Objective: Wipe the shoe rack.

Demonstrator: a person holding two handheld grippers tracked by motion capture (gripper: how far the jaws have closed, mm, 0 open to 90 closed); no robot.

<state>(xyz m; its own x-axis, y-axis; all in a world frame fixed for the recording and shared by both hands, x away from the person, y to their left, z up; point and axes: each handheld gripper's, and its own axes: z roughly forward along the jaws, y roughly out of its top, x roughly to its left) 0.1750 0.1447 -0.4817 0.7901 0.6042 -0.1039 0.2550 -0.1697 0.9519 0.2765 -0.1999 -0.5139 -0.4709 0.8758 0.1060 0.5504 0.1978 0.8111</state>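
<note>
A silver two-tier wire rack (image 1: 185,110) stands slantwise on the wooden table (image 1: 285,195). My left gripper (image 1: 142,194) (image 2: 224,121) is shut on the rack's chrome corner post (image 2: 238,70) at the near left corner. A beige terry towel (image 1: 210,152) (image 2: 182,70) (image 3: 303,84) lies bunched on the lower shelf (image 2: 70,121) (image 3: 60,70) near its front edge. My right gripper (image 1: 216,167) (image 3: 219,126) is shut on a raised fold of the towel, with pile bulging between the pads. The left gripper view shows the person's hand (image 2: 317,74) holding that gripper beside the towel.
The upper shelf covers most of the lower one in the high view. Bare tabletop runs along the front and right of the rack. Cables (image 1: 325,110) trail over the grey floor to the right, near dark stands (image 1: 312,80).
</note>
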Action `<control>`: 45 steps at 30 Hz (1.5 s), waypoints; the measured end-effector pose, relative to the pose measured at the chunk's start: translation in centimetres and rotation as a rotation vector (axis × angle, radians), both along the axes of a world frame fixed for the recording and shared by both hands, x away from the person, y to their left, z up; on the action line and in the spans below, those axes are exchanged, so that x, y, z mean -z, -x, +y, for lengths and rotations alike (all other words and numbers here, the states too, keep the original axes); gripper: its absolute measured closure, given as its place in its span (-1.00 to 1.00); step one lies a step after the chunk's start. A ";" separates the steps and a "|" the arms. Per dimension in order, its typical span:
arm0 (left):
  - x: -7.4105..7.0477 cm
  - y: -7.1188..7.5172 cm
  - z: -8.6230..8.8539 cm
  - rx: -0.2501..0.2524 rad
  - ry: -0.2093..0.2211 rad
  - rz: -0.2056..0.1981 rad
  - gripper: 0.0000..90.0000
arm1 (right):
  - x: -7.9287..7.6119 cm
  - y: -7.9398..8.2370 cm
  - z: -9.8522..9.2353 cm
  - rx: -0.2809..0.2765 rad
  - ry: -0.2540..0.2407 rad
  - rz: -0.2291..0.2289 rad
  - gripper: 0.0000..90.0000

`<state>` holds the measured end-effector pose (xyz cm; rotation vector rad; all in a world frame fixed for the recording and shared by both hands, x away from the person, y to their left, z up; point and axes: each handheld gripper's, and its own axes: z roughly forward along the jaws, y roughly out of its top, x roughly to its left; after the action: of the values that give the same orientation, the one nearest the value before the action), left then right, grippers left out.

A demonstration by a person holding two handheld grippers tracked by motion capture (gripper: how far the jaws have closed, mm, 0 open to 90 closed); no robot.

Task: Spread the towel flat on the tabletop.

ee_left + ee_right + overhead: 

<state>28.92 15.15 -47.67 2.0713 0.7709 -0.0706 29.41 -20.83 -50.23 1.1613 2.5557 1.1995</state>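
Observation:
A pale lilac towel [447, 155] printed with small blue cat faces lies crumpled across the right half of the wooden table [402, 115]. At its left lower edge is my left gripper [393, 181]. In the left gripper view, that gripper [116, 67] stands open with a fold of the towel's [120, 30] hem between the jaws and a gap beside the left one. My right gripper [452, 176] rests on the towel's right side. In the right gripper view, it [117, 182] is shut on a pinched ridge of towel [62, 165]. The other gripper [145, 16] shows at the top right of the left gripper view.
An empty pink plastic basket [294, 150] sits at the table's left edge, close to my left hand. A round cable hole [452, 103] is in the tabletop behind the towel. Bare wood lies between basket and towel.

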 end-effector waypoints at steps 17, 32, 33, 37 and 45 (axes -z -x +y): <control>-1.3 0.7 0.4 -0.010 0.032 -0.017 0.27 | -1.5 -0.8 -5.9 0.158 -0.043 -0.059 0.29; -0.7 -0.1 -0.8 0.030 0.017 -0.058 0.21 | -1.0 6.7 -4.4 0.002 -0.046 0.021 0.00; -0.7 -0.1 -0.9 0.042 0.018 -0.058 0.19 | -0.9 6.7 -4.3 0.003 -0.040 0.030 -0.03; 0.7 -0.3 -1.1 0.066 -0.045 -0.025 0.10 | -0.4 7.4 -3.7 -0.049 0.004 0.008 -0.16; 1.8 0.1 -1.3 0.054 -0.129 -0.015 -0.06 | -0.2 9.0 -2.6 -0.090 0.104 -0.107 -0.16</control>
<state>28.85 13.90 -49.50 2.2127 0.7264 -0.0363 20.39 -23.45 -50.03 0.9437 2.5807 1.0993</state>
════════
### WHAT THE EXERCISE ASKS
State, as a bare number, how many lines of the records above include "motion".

### ANSWER
2